In the listing below, locate the line with "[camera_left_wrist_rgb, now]" and the line with "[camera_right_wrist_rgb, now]", then output both and everything between them exactly, minus any pictures.

-------- DATA EXCERPT

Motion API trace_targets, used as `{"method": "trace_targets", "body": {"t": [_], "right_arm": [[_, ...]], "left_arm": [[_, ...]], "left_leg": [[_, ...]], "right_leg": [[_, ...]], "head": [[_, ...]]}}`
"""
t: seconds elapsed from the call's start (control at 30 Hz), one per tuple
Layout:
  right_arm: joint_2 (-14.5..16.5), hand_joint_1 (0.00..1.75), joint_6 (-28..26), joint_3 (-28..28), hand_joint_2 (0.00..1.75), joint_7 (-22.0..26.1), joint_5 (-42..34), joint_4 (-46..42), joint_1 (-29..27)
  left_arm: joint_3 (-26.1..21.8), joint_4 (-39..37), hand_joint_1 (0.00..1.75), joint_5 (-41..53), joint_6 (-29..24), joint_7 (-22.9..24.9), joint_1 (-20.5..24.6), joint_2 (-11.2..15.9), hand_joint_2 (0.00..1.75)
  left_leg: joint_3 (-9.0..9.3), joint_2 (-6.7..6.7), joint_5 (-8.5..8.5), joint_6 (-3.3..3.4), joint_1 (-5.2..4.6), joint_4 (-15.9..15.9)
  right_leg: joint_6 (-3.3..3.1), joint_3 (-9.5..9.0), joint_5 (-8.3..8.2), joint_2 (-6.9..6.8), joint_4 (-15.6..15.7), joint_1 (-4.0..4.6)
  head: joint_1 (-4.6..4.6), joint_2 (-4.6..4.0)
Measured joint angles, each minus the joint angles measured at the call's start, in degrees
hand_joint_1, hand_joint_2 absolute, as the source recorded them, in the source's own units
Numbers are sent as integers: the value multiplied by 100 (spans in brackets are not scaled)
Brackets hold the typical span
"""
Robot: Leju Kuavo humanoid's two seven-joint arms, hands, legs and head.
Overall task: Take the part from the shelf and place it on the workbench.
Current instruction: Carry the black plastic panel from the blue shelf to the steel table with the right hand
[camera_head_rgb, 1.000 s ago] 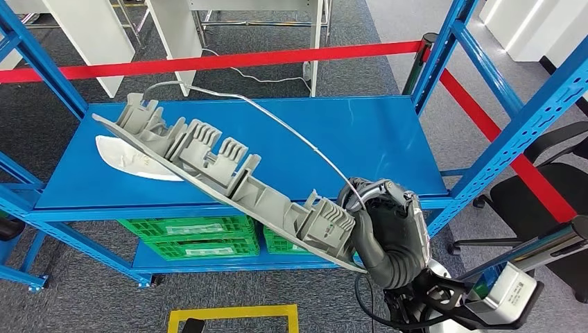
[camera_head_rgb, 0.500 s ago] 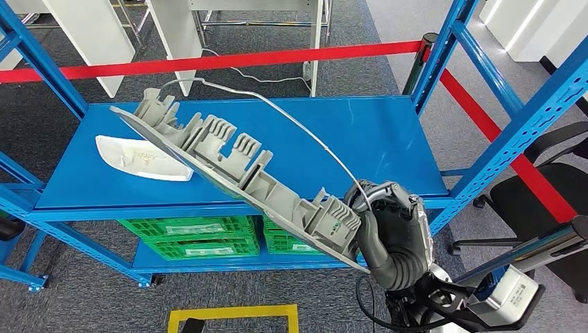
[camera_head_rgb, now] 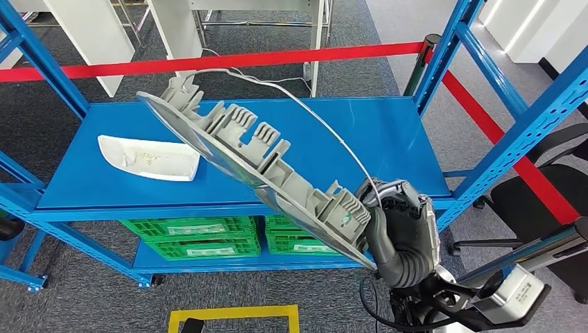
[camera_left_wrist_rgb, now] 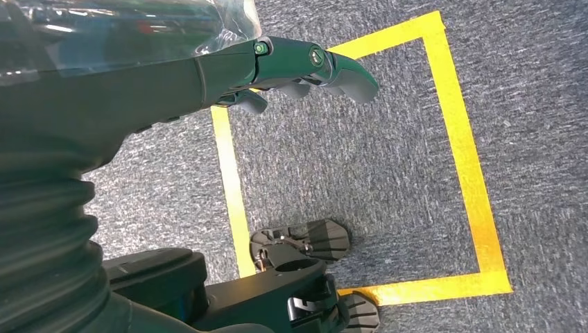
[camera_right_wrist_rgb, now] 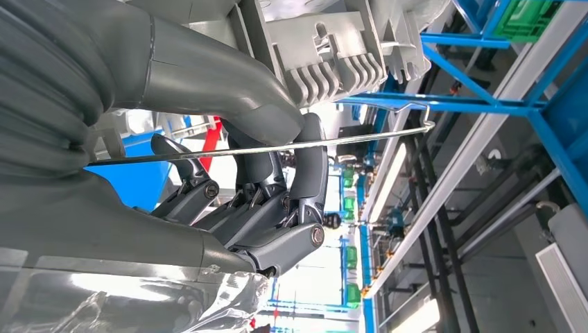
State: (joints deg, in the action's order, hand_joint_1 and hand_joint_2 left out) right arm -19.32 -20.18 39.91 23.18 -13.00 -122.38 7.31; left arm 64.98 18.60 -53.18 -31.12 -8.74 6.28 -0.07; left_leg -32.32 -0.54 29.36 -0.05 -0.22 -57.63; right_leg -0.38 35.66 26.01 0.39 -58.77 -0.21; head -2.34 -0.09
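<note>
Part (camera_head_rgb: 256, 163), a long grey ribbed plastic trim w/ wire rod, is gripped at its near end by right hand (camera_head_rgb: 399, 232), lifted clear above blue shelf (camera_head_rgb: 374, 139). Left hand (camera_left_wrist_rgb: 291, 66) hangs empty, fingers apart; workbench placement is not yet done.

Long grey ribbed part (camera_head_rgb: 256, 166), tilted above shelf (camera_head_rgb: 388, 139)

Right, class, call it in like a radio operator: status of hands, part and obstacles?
Right hand gripping long grey part at one end, lifted clear above blue shelf. Left hand empty, hanging over floor. White part on shelf. Shelf upright close to the right.
</note>
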Motion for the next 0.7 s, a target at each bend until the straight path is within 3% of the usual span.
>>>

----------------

TASK SOLUTION
[camera_left_wrist_rgb, now] 
[camera_right_wrist_rgb, now] 

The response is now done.